Bobby Jones said, "Many shots are spoiled at the last instant by efforts to add a few more yards."  Ain't that the truth.  And yet do you think I can learn to swing easy?  

My best golf is always played when I feel like I'm just patty-caking the ball.  When I feel like I've got lots of club, and I feel like I don't have to strain, the ball tends to come off the club like a rocket.  I wish I could learn to play with my lay-up swing.  But put that driver in my hand and I suddenly want to kill something.

My father used to say, "Swing easy and accept the extra distance."  He was right, of course.  
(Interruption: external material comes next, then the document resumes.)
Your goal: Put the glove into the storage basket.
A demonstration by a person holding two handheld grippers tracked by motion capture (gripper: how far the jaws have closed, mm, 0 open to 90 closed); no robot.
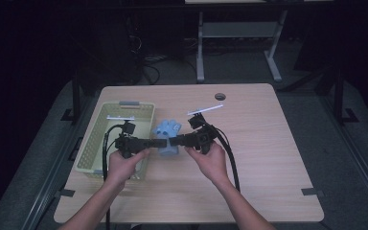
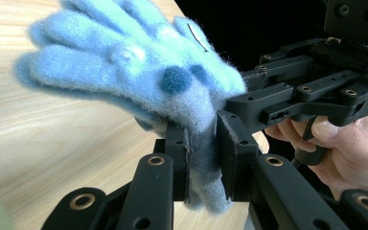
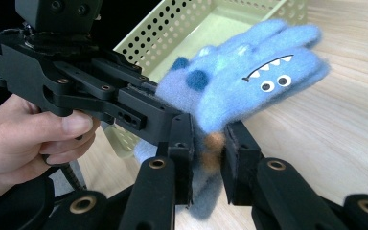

I've been reading a book by Bob Toski called The Touch System for Better Golf.  In the book Mr. Toski recommends learning to play by feel by working from the green back to the tee; learning to hit solid putts, then chips, then wedges, working your way back to the driver.  He believes too many of us have not progressed as we might have because we essentially tried to run before we learned to walk.  We didn't master the simple shots and swings before we reached for the big dog.  

In that book Bob Toski also explains why we should never swing hard.  Why, as Julius Boros also taught, we need to learn to "swing easy and hit hard."  He explains that we are hitting a ball that weighs less than two ounces with a club that weighs about fourteen ounces.  Why then do we feel we need to swing out of our shoes and lunge at the ball to get it moving?  He also explains that kinetic energy is derived from an equation involving mass and speed, with speed being the most important part of the equation.  So we need to make the club move faster and hit the ball with optimum mass, in other words in the centre of the club face, if we want to maximize the energy we transmit to the ball.  It is speed we want, not force.

Toski advises us to think about the ball as though it was a ping pong ball, or a bubble.  We want to swing through it instead of at it.  We need to realize that, if we relax, and let the club do the work, we can hit it farther with must less work.  

I think I'm going to try to remember just how small and light that golf ball is compared to the club.  If I do, maybe I can learn to resist ruining as many shots by trying to add a little extra at the moment of truth.  I am going to try to take Harry Vardon's advice when he said: "Don't press.  You can hit hard without pressing."